Garden Lifestyle

Bake Bread with Homegrown Grains

With a little planning and a lot of gumption, vegetable gardeners could be breaking bread next Thanksgiving with the flour they grew from wheat seeds.

Wheat is just one of the many grains that can be planted, grown and harvested in backyard gardens.
Photo/Illustration: Jodi Torpey

Vegetable gardeners are already well-equipped to plant and grow their own gardens of grain. The process is similar to planting a vegetable garden, although there’s more work that needs to happen after the grains are harvested.

If you have some open space near your vegetable garden, you can plant, grow and harvest your own cereal grains. Experts say the key is to start small to get the feel for the basics that follow planting and growing. Those basics include harvesting, threshing, winnowing and hulling the grain.

The “grain chain” starts by selecting nutrient-dense varieties of seeds. Many seed companies now carry a selection of seeds for cereal grains, those plants from the grass family that grow an edible seed.

Traditional and heritage grains include wheat, barley, oats, rice, corn, millet, spelt, amaranth, quinoa, rye and sorghum. One day a perennial grain called Kernza may be available for small-scale farming, too.

Grain growers prepare their soil the same way as for growing vegetables. First a soil test, then amending the soil to achieve a well-drained moderately fertile bed for planting. 

Grains need long days of sunshine and at least 1-inch of rain or irrigation each week.
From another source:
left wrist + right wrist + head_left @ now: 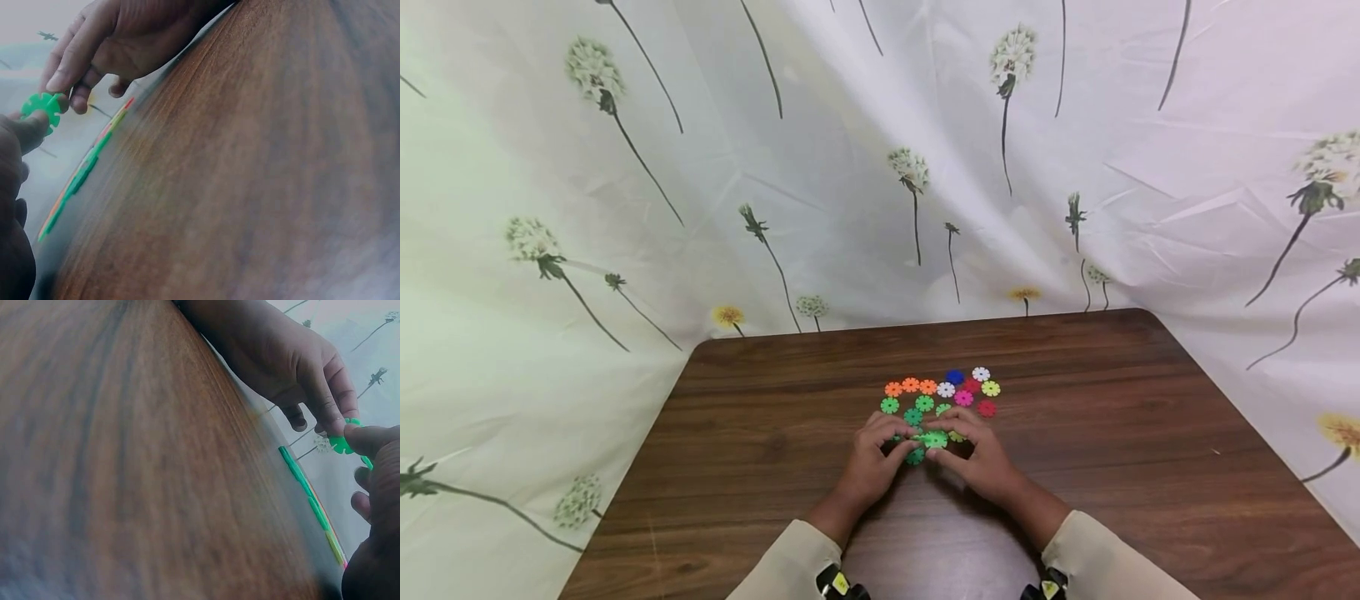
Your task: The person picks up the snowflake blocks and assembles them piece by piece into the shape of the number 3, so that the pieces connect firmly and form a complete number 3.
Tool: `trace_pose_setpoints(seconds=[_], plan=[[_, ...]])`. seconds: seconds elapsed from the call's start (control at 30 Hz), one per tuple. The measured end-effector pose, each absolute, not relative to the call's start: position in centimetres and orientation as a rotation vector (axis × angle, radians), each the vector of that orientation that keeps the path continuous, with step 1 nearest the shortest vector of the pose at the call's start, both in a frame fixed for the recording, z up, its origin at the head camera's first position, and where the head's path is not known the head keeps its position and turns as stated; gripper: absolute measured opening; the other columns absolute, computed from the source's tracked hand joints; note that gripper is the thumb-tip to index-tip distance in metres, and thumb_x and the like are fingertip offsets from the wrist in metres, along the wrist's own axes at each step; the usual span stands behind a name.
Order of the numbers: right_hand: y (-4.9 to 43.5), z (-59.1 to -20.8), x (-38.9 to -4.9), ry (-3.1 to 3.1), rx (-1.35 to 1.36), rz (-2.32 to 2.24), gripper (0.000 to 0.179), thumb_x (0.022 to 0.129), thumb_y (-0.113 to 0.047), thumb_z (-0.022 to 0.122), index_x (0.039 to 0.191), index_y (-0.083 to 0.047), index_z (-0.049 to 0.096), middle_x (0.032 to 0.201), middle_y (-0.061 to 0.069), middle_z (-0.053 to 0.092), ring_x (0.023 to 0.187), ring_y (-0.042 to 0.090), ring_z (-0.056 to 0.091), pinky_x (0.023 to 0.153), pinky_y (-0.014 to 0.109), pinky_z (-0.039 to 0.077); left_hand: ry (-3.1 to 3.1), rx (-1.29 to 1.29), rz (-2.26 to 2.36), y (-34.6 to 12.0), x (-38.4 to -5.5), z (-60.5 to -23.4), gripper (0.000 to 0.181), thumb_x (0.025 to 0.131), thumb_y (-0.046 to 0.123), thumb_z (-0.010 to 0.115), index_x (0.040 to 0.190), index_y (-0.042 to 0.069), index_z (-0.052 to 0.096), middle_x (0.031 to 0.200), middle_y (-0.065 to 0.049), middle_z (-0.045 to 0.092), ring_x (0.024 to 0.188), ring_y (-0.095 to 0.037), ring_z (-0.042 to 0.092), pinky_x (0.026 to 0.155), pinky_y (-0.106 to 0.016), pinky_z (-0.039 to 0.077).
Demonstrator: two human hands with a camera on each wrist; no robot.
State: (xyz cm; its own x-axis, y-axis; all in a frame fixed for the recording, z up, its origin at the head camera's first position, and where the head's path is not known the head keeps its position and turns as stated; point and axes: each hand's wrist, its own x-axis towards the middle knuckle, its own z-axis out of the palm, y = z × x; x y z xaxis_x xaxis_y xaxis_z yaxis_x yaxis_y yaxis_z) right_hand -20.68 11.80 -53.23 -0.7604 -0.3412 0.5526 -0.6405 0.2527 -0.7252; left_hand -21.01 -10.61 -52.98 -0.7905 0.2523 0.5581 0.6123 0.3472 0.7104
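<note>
Thumb and fingertips of my left hand and right hand pinch bright green notched plastic. Beyond my fingers, the head view spreads out loose coloured discs; my wrist views show them edge-on, the pinched green raised above.

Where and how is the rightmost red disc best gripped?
Probably pinch the red disc by its near and far rim, coming from the right: it lies flat, tabletop shows on that side, the pink disc sits to its left.
</note>
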Motion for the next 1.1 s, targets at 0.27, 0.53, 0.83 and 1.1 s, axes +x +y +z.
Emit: trace_pose_setpoints(seconds=[0.27,0.53,0.83,1.1], plan=[[11.84,-53.38,-20.94,-2.227,0.945,1.415,0.031,0.094,-0.001,0.083,0.124,-0.001,0.077,0.123,0.017,0.078,0.119,0.033,0.069,0.108,0.037,0.052,-2.31,-0.752,-1.465,-10.69,-20.9,-52.69,0.009,0.095,0.01,0.084,0.103,0.013,0.084,0.106,0.001,0.082,0.106,-0.018,0.066,0.093,-0.034,0.058],[11.83,-53.24,-21.02,-2.226,0.924,1.438,0.027,0.096,-0.003,0.082,0.123,0.0,0.078,0.123,0.017,0.079,0.119,0.035,0.071,0.109,0.037,0.053,-2.339,-0.724,-1.448,-10.67,-20.94,-52.81,0.012,0.094,0.008,0.085,0.105,0.012,0.083,0.107,-0.001,0.082,0.106,-0.02,0.066,0.093,-0.036,0.059],[12.01,-53.24,-21.06,-2.219,0.918,1.464,0.029,0.095,-0.004,0.084,0.124,-0.003,0.078,0.124,0.017,0.08,0.121,0.036,0.071,0.111,0.034,0.052,-2.339,-0.699,-1.481,-10.5,-20.97,-52.66,0.01,0.095,0.005,0.083,0.102,0.012,0.083,0.107,-0.004,0.082,0.107,-0.026,0.067,0.097,-0.033,0.056],[11.97,-53.21,-21.09,-2.213,0.922,1.445,0.031,0.094,-0.004,0.085,0.123,-0.002,0.078,0.123,0.015,0.08,0.12,0.036,0.071,0.111,0.036,0.052,-2.28,-0.735,-1.453,-10.44,-20.96,-52.73,0.007,0.096,0.003,0.082,0.1,0.008,0.082,0.105,-0.003,0.081,0.105,-0.026,0.068,0.093,-0.039,0.058]])
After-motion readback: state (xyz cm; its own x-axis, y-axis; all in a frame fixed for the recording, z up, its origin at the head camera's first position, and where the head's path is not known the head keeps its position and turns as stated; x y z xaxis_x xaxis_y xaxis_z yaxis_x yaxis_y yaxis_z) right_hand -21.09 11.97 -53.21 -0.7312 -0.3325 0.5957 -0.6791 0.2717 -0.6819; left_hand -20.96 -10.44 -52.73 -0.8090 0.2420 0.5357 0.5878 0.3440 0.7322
Like vegetable gardens, grain gardens need maintaining to keep weeds and insect pests away.

After the growing season, the real work begins at harvest time. Grain growers need some special equipment to process the grain, such as seed cleaners and grain mills. The mills are used to grind the grain into a useable product, like flour or corn meal.
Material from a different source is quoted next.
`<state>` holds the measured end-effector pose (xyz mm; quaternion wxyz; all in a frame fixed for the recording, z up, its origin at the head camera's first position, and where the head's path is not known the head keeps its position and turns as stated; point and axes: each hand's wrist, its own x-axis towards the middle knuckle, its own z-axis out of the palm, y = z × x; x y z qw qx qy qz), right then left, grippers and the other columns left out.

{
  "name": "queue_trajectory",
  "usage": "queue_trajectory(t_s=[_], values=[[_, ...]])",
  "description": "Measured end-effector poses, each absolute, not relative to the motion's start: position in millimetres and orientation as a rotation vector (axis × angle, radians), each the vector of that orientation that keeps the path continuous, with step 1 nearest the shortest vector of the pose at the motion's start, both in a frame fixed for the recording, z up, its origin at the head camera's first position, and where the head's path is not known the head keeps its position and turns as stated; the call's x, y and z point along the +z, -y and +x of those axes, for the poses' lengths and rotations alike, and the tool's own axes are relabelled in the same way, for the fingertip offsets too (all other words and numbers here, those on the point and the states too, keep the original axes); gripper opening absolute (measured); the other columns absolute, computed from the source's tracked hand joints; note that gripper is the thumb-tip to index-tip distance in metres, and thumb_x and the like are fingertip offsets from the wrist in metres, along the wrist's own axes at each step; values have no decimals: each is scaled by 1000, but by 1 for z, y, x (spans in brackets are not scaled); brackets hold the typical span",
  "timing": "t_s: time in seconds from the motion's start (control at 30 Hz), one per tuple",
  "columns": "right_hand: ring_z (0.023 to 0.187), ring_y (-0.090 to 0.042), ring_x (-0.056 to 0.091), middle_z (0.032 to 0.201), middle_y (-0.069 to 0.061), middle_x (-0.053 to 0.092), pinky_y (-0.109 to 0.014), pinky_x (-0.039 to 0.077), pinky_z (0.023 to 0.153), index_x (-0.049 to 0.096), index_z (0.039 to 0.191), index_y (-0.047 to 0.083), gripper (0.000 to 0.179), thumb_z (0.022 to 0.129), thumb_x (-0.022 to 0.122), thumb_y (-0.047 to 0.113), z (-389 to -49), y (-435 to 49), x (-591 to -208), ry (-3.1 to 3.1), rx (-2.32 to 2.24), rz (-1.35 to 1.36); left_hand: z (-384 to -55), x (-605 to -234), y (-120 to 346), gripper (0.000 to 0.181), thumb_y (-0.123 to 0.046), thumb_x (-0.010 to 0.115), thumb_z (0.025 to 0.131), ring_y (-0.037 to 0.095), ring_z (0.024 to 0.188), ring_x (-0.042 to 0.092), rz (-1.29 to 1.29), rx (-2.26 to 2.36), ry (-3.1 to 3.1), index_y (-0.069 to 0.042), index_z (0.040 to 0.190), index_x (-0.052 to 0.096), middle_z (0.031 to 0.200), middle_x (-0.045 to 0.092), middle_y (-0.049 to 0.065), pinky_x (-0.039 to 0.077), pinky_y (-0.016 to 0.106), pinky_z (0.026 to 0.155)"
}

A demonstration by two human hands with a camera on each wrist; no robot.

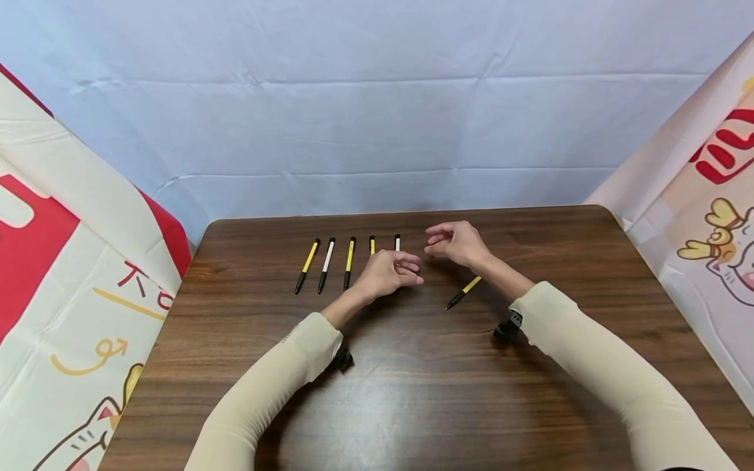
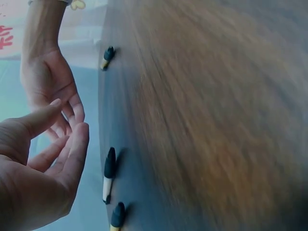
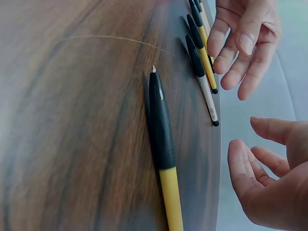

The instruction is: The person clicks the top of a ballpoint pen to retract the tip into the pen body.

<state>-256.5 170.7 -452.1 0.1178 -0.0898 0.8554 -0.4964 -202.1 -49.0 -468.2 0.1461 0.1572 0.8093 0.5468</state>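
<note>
My left hand (image 1: pixel 385 273) hovers over the right end of a row of pens, its fingers loosely bent and holding nothing. Partly behind it lie a white pen (image 1: pixel 397 243) and a yellow pen (image 1: pixel 372 244). Facing it, my right hand (image 1: pixel 458 243) is raised with relaxed fingers and nothing between them. Below the right hand, a yellow pen with a black grip (image 1: pixel 464 292) lies slanted, its far end hidden by the forearm. The right wrist view shows this yellow pen (image 3: pixel 166 144) close up, with both hands apart from each other.
Further left in the row lie a yellow pen (image 1: pixel 307 266), a white pen (image 1: pixel 326 265) and another yellow pen (image 1: pixel 350 263). All rest on a brown wooden table (image 1: pixel 412 392). A pale cloth (image 1: pixel 377 131) hangs behind the table's far edge, with printed cloths at both sides.
</note>
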Motion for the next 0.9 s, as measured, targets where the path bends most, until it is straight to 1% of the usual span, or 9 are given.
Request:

Gardeners interested in planting their own grains next season can spend the winter months reading books, like Homegrown Whole Grains by Sara Pitzer, talking with Extension Agents in their county, or taking classes like those offered by The Grain School at the University of Colorado at Colorado Springs.

For those who plant a patch of grain, next year’s harvest season will take on a new meaning. They’ll have a special appreciation for what it takes to grow grains for baking into loaves of bread to serve at Thanksgiving dinner.